§ Aim of the exercise: Please transcribe exactly the lines from the first line of the records below through the line containing "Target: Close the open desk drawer", including both, and omit all pictures.

═════ Material for this task ═════

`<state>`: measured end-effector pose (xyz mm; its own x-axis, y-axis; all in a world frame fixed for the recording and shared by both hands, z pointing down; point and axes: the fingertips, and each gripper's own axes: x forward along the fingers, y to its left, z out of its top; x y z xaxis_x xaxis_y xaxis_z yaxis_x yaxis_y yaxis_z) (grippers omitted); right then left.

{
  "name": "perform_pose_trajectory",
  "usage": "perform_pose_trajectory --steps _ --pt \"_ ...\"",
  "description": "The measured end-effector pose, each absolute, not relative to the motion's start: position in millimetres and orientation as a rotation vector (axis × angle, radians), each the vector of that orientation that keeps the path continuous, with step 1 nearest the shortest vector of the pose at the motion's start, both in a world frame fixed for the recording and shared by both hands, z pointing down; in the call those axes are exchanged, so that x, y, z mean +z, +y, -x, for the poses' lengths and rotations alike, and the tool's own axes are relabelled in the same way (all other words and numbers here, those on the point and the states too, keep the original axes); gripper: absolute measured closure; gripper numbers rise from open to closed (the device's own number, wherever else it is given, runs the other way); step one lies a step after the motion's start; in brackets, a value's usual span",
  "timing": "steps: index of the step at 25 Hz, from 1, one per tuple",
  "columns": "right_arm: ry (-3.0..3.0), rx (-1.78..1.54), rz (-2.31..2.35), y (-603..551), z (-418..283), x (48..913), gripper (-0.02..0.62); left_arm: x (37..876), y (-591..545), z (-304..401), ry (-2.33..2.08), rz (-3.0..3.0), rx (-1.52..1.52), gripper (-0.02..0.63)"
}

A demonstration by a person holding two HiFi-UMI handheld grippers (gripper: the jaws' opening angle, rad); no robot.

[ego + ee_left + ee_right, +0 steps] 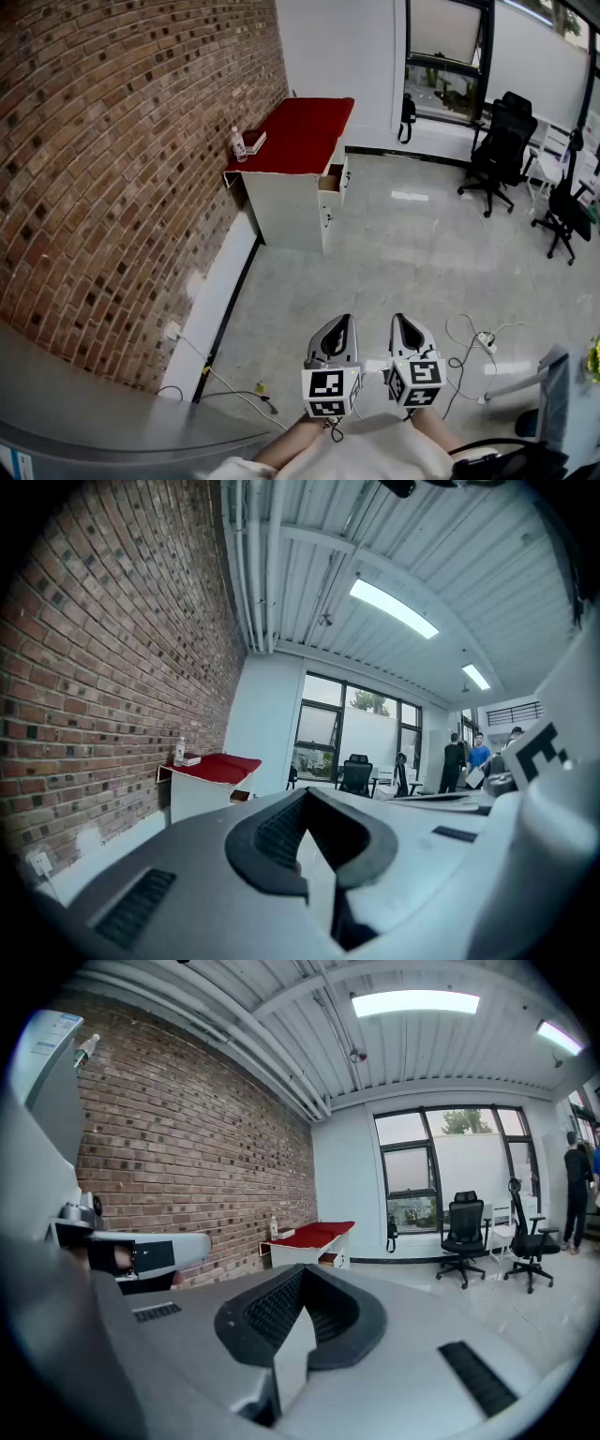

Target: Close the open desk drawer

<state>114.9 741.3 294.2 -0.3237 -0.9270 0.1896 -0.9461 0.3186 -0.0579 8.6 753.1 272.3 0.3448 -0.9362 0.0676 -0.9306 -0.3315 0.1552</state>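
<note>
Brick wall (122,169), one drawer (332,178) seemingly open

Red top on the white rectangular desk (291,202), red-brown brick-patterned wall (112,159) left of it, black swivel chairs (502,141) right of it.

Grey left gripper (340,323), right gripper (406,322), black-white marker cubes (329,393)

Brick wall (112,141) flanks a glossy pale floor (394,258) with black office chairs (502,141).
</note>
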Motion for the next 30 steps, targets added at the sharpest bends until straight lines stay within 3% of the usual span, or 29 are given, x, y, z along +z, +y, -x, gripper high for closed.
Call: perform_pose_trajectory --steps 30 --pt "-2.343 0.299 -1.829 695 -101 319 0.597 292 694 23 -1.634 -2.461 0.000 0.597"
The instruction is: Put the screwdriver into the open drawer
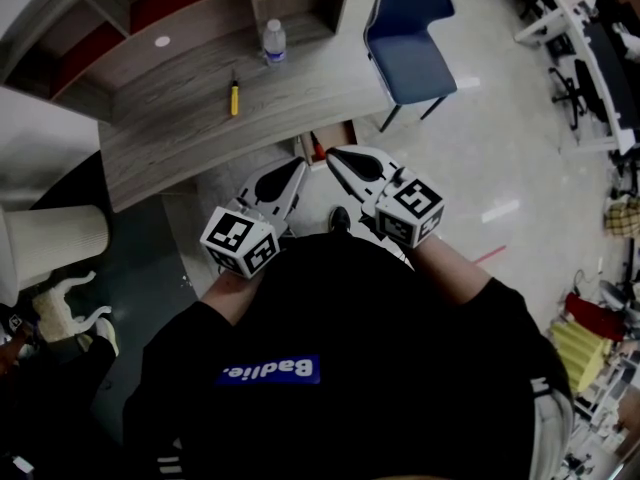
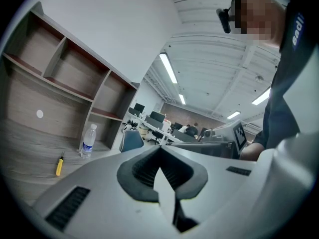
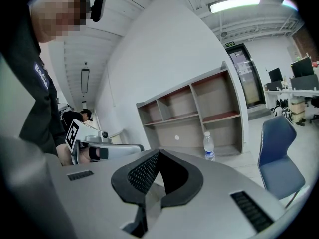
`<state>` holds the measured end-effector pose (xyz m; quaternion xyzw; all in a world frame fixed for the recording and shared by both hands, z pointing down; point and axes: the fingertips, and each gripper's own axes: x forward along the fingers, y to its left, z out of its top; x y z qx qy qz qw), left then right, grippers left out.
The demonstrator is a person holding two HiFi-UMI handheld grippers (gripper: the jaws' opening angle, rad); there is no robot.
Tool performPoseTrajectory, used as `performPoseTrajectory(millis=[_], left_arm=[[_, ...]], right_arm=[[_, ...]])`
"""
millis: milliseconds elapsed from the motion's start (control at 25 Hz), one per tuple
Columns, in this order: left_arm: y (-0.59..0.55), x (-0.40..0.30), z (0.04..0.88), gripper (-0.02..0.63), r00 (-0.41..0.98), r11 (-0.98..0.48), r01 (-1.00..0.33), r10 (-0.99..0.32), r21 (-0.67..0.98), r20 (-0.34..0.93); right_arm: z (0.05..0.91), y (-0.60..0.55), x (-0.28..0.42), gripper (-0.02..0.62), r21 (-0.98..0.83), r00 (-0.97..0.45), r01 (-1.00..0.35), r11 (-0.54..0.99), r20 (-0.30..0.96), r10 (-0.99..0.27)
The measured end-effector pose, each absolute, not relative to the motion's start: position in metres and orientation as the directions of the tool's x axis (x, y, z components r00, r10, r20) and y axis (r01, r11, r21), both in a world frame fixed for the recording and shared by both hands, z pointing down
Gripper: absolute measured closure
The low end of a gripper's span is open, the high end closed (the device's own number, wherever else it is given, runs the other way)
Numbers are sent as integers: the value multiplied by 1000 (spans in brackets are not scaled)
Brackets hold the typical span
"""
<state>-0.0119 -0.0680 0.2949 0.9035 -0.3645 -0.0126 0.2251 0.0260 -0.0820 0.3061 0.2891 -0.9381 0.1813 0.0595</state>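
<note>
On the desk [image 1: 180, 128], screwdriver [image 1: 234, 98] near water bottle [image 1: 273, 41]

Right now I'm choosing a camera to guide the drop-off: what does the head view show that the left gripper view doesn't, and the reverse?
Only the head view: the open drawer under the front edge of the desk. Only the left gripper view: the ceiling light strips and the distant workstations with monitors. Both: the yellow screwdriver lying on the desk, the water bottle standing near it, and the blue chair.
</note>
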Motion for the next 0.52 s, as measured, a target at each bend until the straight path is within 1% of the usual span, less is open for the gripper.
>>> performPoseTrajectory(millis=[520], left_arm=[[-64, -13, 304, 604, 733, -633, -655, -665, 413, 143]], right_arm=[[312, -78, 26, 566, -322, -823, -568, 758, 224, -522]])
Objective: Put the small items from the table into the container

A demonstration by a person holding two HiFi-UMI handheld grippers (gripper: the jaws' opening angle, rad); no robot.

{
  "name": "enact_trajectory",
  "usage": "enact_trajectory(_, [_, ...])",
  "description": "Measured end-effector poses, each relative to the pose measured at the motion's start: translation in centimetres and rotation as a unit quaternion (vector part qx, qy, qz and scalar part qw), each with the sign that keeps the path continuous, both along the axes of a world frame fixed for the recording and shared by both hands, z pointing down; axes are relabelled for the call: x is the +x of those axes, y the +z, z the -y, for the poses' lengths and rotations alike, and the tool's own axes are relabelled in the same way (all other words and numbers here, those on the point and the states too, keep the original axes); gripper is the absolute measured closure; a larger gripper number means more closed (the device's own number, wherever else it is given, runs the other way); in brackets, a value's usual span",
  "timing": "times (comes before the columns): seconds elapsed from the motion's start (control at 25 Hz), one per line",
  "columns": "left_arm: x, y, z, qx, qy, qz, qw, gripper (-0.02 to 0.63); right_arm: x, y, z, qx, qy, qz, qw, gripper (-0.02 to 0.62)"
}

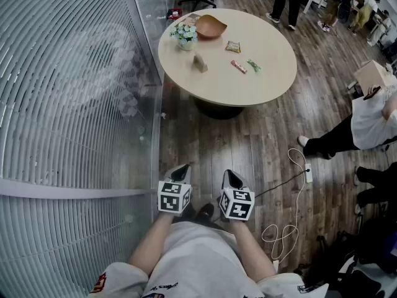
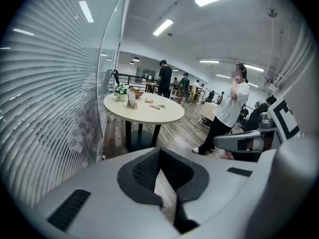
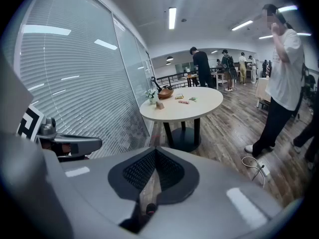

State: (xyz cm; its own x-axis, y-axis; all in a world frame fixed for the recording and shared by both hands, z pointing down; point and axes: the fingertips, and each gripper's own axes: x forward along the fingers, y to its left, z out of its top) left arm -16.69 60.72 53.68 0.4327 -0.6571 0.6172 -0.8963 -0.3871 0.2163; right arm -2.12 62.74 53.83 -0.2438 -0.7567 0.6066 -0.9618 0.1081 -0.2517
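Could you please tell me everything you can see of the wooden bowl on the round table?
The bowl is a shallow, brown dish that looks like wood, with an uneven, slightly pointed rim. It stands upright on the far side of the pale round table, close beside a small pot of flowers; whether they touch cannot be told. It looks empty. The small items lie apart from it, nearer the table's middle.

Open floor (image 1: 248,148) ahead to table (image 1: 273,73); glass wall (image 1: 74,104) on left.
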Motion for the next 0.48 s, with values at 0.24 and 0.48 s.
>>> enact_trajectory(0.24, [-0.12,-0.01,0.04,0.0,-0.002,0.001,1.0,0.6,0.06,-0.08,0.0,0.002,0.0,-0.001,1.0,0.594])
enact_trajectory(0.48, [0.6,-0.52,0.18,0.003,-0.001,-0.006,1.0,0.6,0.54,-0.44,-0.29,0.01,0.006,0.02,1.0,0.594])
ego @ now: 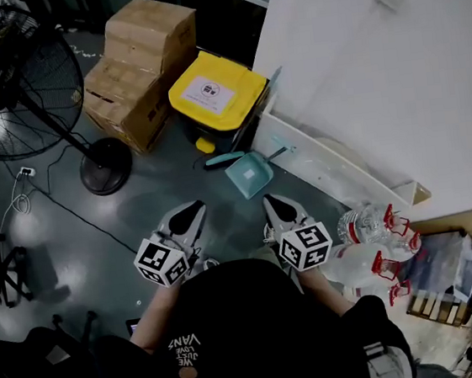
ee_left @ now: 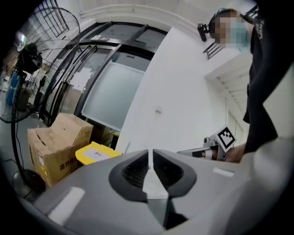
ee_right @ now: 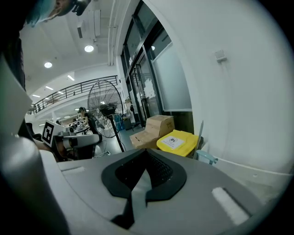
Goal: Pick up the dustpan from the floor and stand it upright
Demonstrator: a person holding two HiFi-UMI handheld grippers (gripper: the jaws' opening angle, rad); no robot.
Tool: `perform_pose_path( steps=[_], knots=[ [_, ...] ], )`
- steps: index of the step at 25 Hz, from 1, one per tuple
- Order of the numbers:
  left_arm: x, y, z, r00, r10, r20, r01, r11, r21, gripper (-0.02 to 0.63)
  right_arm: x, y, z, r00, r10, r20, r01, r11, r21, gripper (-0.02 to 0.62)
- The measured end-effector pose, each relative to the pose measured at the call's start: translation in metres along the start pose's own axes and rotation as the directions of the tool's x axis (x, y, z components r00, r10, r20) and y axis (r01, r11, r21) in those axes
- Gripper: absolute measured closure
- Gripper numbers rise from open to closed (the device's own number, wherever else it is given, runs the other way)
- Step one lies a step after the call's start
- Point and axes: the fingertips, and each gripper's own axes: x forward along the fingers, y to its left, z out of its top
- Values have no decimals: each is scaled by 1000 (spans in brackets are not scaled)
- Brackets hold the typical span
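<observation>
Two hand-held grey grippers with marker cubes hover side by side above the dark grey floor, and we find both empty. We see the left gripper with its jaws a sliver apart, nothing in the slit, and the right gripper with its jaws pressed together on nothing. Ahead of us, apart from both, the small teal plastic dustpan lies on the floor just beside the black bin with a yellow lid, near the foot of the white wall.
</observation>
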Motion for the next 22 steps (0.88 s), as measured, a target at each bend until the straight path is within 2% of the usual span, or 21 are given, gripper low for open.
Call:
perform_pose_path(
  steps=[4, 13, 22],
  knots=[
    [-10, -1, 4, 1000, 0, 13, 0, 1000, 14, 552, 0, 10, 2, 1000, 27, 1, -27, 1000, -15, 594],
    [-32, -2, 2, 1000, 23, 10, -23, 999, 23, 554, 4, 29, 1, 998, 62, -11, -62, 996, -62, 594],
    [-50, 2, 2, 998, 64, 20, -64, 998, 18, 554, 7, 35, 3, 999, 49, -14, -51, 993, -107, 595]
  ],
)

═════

§ Expected answer:
`<state>`: measured end-effector pose (xyz mm; its own x-axis, y-axis; all in a world frame fixed for the recording and shared by both hands, z pointing down; point and axes: the fingertips, and each gripper's own axes: x forward along the fingers, y to its left, z out of its top; x y z xaxis_x xaxis_y xaxis_z yaxis_x yaxis_y yaxis_z) (grippers omitted); right then left.

{
  "name": "perform_pose_trajectory",
  "usage": "perform_pose_trajectory --steps _ --pt \"_ ...\"",
  "description": "The measured end-effector pose, each absolute, not relative to the motion's start: position in millimetres and orientation as a rotation vector (axis × angle, radians), each the vector of that orientation that keeps the path continuous, with step 1 nearest the shortest vector of the pose at the motion's start, both in a world frame fixed for the recording and shared by both hands, z pointing down; in the call those axes are exchanged, so that x, y, z mean +z, +y, -x, for the poses' lengths and rotations alike, and the tool's own axes are relabelled in the same way (all other words and numbers here, those on the point and the states too, keep the original axes); gripper: absolute measured closure; gripper numbers rise from open to closed (the device's own number, wherever else it is given, runs the other way); step one lies a step after the motion's start; in brackets, a value's usual span",
  "timing": "steps: index of the step at 25 Hz, from 1, one per tuple",
  "columns": "right_arm: ry (-3.0..3.0), rx (-1.78..1.54), rz (-2.31..2.35), y (-603..551), z (-418..283), x (48..913), gripper (-0.02..0.62); left_arm: x (37..876), y (-591..545), z (-304..401), ry (-2.33..2.08), rz (-3.0..3.0), rx (-1.52..1.52), gripper (-0.02..0.63)"
}

A demonstration by a person holding two HiFi-UMI handheld grippers (gripper: the jaws' opening angle, rad); no robot.

[ego + ee_left + ee_right, +0 steps] 

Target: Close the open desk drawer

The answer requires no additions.